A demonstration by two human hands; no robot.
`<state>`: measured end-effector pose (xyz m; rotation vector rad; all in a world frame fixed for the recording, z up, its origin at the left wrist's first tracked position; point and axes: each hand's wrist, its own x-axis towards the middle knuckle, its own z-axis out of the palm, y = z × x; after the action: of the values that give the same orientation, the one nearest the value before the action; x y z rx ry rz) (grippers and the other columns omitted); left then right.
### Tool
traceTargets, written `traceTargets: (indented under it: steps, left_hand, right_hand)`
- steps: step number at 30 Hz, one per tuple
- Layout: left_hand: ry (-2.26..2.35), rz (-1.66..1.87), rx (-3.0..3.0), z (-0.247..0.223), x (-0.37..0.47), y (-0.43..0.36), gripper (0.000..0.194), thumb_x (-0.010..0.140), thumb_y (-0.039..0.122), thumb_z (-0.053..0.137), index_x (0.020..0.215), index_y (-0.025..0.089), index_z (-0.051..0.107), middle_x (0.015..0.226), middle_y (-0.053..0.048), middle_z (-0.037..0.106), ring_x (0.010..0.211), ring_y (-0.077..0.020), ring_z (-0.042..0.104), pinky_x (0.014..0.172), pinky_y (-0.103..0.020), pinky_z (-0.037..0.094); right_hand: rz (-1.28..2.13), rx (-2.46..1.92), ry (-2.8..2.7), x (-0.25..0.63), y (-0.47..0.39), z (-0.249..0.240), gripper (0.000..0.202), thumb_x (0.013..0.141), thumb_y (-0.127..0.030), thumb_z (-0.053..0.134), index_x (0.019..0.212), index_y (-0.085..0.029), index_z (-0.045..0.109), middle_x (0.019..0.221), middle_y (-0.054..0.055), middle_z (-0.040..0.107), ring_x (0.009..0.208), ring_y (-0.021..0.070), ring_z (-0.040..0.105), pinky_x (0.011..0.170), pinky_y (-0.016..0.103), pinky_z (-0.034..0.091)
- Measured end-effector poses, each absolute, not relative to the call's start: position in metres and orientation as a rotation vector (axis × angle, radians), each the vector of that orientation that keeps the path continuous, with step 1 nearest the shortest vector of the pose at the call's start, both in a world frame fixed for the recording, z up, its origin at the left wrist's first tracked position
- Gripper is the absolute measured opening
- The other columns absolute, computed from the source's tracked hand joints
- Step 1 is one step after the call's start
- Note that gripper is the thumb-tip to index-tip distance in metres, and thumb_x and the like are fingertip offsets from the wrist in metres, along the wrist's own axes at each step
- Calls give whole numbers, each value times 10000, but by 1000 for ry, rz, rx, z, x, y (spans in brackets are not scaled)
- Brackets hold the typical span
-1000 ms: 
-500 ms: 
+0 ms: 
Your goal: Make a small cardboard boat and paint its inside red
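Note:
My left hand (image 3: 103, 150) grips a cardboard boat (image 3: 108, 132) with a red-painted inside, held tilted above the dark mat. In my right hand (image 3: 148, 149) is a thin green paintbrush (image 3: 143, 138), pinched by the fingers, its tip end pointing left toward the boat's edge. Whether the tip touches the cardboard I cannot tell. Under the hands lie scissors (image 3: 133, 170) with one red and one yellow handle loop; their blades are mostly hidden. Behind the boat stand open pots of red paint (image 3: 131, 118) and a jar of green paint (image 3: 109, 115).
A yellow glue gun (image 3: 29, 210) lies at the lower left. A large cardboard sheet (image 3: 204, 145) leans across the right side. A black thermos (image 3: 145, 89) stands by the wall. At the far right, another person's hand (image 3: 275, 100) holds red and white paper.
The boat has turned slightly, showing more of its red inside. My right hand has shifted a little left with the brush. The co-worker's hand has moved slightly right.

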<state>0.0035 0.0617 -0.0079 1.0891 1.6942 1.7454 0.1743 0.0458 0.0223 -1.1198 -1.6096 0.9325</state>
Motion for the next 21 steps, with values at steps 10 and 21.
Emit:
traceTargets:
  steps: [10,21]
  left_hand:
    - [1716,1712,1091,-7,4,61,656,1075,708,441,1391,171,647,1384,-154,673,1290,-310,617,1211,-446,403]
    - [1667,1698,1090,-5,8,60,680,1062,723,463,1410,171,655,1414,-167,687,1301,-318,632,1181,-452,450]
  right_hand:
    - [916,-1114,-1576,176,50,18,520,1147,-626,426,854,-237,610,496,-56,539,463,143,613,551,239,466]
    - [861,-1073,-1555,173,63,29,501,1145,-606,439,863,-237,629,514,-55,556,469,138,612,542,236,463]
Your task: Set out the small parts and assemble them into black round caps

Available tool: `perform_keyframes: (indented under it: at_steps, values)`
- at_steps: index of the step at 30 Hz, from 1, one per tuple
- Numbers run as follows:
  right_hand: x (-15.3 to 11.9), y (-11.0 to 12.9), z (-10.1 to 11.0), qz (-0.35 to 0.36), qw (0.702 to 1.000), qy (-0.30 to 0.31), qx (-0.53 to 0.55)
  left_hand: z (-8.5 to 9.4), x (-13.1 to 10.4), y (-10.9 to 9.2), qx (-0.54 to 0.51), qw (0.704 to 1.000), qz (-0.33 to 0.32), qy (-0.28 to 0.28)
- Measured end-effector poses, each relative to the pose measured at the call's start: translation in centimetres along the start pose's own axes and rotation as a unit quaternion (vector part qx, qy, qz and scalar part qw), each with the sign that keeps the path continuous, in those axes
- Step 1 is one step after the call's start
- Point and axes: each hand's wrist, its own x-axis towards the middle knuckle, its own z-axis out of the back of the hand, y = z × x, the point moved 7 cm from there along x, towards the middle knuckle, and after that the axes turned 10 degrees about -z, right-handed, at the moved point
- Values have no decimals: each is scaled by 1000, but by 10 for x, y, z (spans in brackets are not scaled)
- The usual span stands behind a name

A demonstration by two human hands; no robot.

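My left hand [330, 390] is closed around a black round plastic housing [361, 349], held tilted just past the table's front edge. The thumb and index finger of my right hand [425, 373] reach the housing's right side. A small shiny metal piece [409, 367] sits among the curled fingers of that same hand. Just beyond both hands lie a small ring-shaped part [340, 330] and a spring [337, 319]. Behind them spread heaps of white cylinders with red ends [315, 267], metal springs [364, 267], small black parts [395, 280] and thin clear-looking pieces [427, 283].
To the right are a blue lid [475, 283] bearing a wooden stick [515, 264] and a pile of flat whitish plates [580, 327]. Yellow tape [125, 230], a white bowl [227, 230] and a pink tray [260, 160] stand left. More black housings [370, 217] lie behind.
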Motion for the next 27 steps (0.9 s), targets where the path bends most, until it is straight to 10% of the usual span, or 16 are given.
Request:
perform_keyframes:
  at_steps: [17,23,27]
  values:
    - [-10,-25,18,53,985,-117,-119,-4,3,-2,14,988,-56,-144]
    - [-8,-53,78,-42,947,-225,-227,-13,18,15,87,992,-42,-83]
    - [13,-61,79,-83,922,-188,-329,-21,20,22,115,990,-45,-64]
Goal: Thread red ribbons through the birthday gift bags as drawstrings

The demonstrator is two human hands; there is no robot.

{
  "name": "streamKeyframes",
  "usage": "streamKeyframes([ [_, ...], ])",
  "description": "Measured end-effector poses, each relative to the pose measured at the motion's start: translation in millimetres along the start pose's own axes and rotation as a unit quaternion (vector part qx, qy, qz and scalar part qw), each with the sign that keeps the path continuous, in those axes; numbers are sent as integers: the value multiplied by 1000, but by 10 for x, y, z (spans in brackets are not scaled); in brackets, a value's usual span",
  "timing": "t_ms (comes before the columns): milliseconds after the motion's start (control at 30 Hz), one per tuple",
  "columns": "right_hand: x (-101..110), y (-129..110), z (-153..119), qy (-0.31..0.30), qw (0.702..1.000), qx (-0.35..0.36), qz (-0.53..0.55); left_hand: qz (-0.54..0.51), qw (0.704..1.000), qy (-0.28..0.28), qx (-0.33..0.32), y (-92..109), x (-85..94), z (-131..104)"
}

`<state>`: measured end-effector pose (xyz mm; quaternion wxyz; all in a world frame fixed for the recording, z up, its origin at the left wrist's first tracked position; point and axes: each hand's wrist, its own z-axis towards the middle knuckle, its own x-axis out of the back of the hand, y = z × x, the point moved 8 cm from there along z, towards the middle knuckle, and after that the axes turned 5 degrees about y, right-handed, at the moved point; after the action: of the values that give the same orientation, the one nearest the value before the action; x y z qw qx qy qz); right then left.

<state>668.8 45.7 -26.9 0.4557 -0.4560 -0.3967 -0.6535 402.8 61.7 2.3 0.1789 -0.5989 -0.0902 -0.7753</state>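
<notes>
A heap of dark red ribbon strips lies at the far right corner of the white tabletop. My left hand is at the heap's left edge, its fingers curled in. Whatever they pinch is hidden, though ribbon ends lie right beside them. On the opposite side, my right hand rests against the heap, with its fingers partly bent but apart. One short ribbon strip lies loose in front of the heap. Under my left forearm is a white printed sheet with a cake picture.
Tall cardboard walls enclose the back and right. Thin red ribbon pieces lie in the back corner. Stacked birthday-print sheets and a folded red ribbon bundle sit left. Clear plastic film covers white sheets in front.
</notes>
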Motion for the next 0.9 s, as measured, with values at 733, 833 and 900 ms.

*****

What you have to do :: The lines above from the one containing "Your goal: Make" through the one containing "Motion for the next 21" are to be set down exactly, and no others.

Response to the task ::
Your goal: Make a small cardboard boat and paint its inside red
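Note:
My left hand (image 3: 103, 150) grips a cardboard boat (image 3: 108, 132) with a red-painted inside, held tilted above the dark mat. In my right hand (image 3: 148, 149) is a thin green paintbrush (image 3: 143, 138), pinched by the fingers, its tip end pointing left toward the boat's edge. Whether the tip touches the cardboard I cannot tell. Under the hands lie scissors (image 3: 133, 170) with one red and one yellow handle loop; their blades are mostly hidden. Behind the boat stand open pots of red paint (image 3: 131, 118) and a jar of green paint (image 3: 109, 115).
A yellow glue gun (image 3: 29, 210) lies at the lower left. A large cardboard sheet (image 3: 204, 145) leans across the right side. A black thermos (image 3: 145, 89) stands by the wall. At the far right, another person's hand (image 3: 275, 100) holds red and white paper.
The boat has turned slightly, showing more of its red inside. My right hand has shifted a little left with the brush. The co-worker's hand has moved slightly right.
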
<state>0.0035 0.0617 -0.0079 1.0891 1.6942 1.7454 0.1743 0.0458 0.0223 -1.1198 -1.6096 0.9325</state>
Motion for the next 21 steps, with values at steps 10 and 21.

With this, the exercise is complete.